▶ Assignment
Restate the data below word for word. Skip any images it contains.

▶ Data shown
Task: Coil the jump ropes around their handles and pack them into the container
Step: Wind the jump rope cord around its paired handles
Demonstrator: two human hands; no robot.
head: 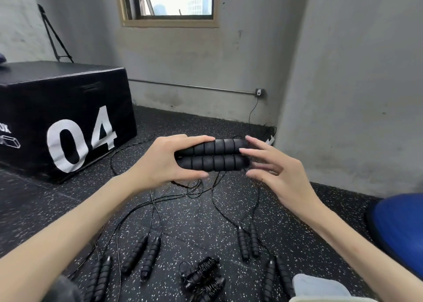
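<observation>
- left hand (pixel 164 162) grips two black foam handles (pixel 211 155) side by side, held level above the floor (pixel 194 214); thumb on top, fingers curled under
- right hand (pixel 274 171) at the handles' far end, fingers spread, mostly straight, only tips touching; grips nothing
- thin cord (pixel 215 196) hangs from the handles to the floor
- likely light; foam gives good grip, cord looks springy and tangle-prone, so pinch it close to the handles while winding
- one coiled rope (pixel 201 276) and four loose handle pairs, e.g. (pixel 142 256), on the floor
- container: can't tell
</observation>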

▶ Expected answer
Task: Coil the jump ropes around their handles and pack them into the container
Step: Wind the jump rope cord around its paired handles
Demonstrator: two human hands; no robot.
head: 
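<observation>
- left hand (pixel 164 162) grips two black foam handles (pixel 211 155) side by side, held level above the floor (pixel 194 214); thumb on top, fingers curled under
- right hand (pixel 274 171) at the handles' far end, fingers spread, mostly straight, only tips touching; grips nothing
- thin cord (pixel 215 196) hangs from the handles to the floor
- likely light; foam gives good grip, cord looks springy and tangle-prone, so pinch it close to the handles while winding
- one coiled rope (pixel 201 276) and four loose handle pairs, e.g. (pixel 142 256), on the floor
- container: can't tell
</observation>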

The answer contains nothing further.